## [Problem statement]
Nothing in the data should be altered when it is repeated in full.

## [Material provided]
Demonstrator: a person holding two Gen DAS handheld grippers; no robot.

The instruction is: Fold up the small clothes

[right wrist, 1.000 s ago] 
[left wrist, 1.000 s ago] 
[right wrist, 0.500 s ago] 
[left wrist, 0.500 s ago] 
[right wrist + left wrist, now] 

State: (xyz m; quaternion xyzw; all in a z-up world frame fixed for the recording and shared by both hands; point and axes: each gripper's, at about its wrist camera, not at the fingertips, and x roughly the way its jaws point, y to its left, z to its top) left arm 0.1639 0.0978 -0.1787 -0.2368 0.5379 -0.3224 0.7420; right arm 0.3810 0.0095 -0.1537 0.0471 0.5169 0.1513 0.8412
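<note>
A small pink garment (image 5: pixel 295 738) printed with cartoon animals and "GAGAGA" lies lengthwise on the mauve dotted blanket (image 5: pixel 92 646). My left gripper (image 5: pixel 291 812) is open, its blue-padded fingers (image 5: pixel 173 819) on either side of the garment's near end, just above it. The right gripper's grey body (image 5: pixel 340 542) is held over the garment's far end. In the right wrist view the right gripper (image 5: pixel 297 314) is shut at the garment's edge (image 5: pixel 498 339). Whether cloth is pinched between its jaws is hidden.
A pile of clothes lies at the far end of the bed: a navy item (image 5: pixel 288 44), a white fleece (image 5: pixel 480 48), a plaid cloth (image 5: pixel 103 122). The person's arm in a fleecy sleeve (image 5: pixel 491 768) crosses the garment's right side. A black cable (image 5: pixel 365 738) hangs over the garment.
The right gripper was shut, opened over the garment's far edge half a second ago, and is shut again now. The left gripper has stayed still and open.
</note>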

## [Answer section]
Demonstrator: a person holding two Gen DAS handheld grippers; no robot.

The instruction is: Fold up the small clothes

[right wrist, 1.000 s ago] 
[left wrist, 1.000 s ago] 
[right wrist, 0.500 s ago] 
[left wrist, 0.500 s ago] 
[right wrist + left wrist, now] 

State: (xyz m; quaternion xyzw; all in a z-up world frame fixed for the recording and shared by both hands; point and axes: each gripper's, at about its wrist camera, not at the fingertips, and x roughly the way its jaws point, y to its left, z to its top) left arm 0.1639 0.0978 -0.1787 -0.2368 0.5379 -0.3224 0.7420; right arm 0.3810 0.0095 -0.1537 0.0471 0.5169 0.1513 0.8412
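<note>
A small pink garment (image 5: pixel 295 738) printed with cartoon animals and "GAGAGA" lies lengthwise on the mauve dotted blanket (image 5: pixel 92 646). My left gripper (image 5: pixel 291 812) is open, its blue-padded fingers (image 5: pixel 173 819) on either side of the garment's near end, just above it. The right gripper's grey body (image 5: pixel 340 542) is held over the garment's far end. In the right wrist view the right gripper (image 5: pixel 297 314) is shut at the garment's edge (image 5: pixel 498 339). Whether cloth is pinched between its jaws is hidden.
A pile of clothes lies at the far end of the bed: a navy item (image 5: pixel 288 44), a white fleece (image 5: pixel 480 48), a plaid cloth (image 5: pixel 103 122). The person's arm in a fleecy sleeve (image 5: pixel 491 768) crosses the garment's right side. A black cable (image 5: pixel 365 738) hangs over the garment.
The right gripper was shut, opened over the garment's far edge half a second ago, and is shut again now. The left gripper has stayed still and open.
</note>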

Nothing remains to add to the answer.